Het voorbeeld van Markus toont toch aan dat de wetenschap zelfcorrigerend werkt? Nieuwe inzichten of herwaardering kunnen leiden tot aanpassingen. Als de doelstelling is, zo dicht mogelijk de oorspronkelijke tekst benaderen en geen traditie volgen, is zelfcorrigerend toch juist positief?
6. Per saldo: we moeten de zuivere Bijbeltekst niet afhankelijk maken van nieuwe vondsten in afwijking van de kerkelijke overlevering. En evenmin van wat een groep geleerden ervan vindt. We mogen geloven dat God Zijn Woord de eeuwen door zuiver bewaard heeft.
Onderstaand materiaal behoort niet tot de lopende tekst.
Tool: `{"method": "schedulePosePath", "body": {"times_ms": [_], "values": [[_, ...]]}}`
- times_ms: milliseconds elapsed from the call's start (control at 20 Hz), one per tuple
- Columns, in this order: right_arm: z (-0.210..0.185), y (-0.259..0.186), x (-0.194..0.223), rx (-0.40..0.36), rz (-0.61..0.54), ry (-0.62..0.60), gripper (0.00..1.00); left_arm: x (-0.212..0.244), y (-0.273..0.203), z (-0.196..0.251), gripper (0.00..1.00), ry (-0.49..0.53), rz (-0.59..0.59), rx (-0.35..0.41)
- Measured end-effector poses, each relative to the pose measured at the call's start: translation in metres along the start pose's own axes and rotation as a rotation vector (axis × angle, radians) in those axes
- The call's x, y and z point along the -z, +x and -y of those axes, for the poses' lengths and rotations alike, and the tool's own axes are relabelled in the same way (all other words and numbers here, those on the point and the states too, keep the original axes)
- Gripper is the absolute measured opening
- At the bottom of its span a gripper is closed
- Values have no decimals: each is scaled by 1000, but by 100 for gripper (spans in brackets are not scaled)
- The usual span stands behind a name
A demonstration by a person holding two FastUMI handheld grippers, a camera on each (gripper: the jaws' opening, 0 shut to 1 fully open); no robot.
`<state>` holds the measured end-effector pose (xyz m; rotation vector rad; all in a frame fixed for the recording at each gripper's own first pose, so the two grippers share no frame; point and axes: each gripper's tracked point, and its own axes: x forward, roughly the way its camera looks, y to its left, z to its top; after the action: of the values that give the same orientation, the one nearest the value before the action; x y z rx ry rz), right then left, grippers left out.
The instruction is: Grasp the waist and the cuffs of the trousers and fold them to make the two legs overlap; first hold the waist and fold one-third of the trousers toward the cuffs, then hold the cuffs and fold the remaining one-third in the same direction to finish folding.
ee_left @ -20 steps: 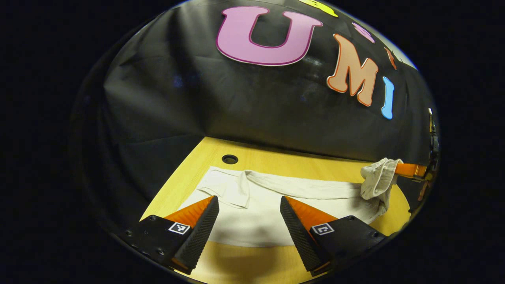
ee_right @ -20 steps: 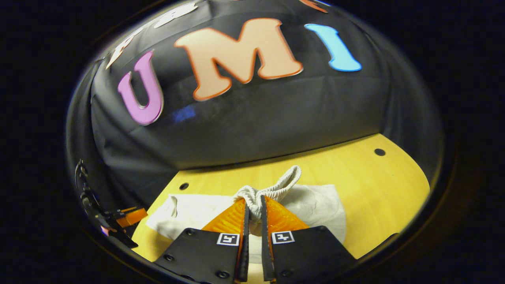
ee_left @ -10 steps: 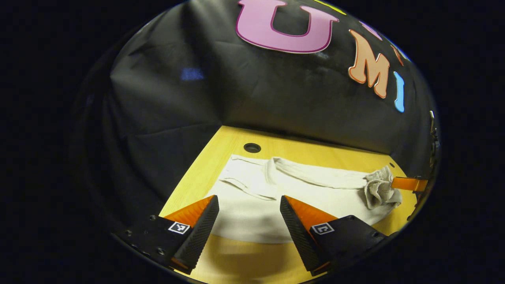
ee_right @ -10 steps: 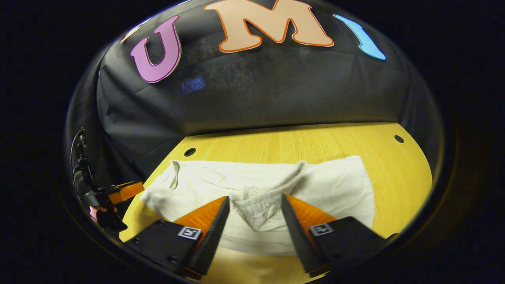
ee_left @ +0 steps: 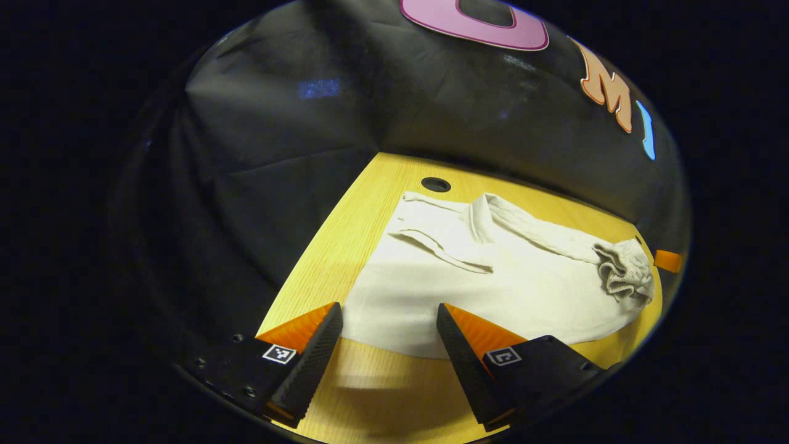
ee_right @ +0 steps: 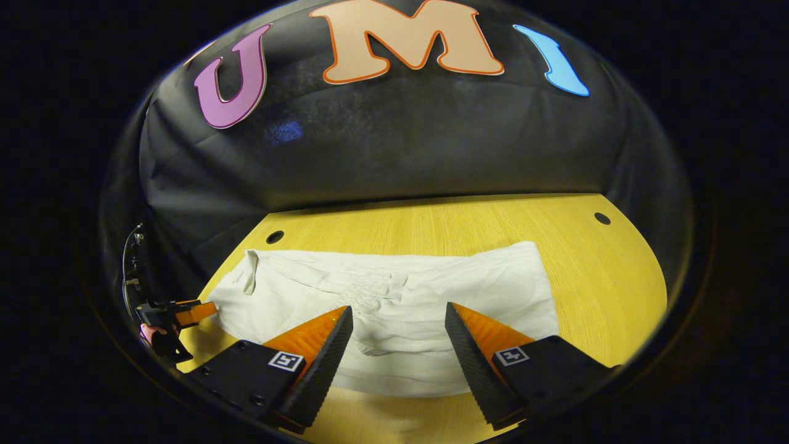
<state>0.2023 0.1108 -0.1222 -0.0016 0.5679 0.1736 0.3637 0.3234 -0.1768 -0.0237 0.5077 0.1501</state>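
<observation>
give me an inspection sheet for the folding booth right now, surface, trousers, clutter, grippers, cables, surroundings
Surface: wooden table with small round holes near its far edge.
Job's things: pale trousers lie flat on the table; a bunched, wrinkled part sits at one end.
Clutter: nothing seen.
Grippers: left gripper open, above the near edge of the trousers, holding nothing; right gripper open over the trousers, holding nothing.
Cables: a thin cable runs by the left gripper in the right gripper view.
Surroundings: black cloth wall behind the table.
</observation>
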Motion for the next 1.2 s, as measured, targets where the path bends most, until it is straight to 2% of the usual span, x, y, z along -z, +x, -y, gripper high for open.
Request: {"method": "schedulePosePath", "body": {"times_ms": [50, 100, 150, 200, 300, 350, 400, 450, 500, 550, 650, 700, 800, 900, 1200], "values": [[1, -1, 0, 1, -1, 26, 96, 2, 0, -3, 95, 2, -1, -2], [0, -2, -1, -7, 3, 66, 97, 2, 1, -4, 95, 11, 0, -5], [0, -5, -4, -14, 9, 111, 92, 4, 1, -5, 94, 21, -3, -7], [-1, -7, -6, -19, 15, 153, 97, 5, 2, -4, 94, 41, -3, -9], [4, -11, -11, -9, 34, 190, 97, 8, 1, -6, 94, 95, -10, -22], [8, -13, -13, 2, 43, 192, 92, 5, 2, -4, 94, 92, 1, -20], [12, -16, -16, 15, 51, 188, 96, 4, 1, -1, 90, 80, 7, -7], [16, -19, -18, 24, 57, 184, 92, 5, 3, 5, 84, 76, 7, 4], [17, -23, -18, 29, 62, 184, 96, 5, 4, 8, 74, 71, 10, 18], [19, -27, -19, 31, 67, 183, 96, 3, 5, 10, 69, 41, 26, 20], [22, -34, -19, 41, 74, 179, 96, 1, 3, 15, 18, -26, 48, 36], [24, -37, -18, 47, 78, 176, 96, 2, 6, 16, 17, -53, 52, 44], [28, -44, -17, 59, 82, 178, 96, 1, 2, 19, 5, -100, 61, 62], [34, -51, -15, 74, 86, 184, 96, 3, 1, 21, 0, -119, 57, 76], [53, -72, -14, 129, 108, 181, 96, -15, -10, 41, 0, -162, 82, 132]]}}
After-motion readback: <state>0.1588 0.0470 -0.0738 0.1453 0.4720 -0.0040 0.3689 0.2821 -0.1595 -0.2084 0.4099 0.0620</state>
Dit maakt de wetenschap niet overbodig, maar die wetenschap dient dan wel gebaseerd te zijn op de juiste uitgangspunten.
Gods voorzienigheid kan ook in menselijke inspanning werken. De tekstkritiek heeft als doelstelling, datzelfde Woord, om de tekst in zijn oudste, meest authentieke vorm te bewaren en te begrijpen.
Een uitgangspunt als dat de kerk een bepaalde tekstvorm eeuwenlang gebruikte, is niet een graadmeter dat deze foutloos is overgeleverd toch?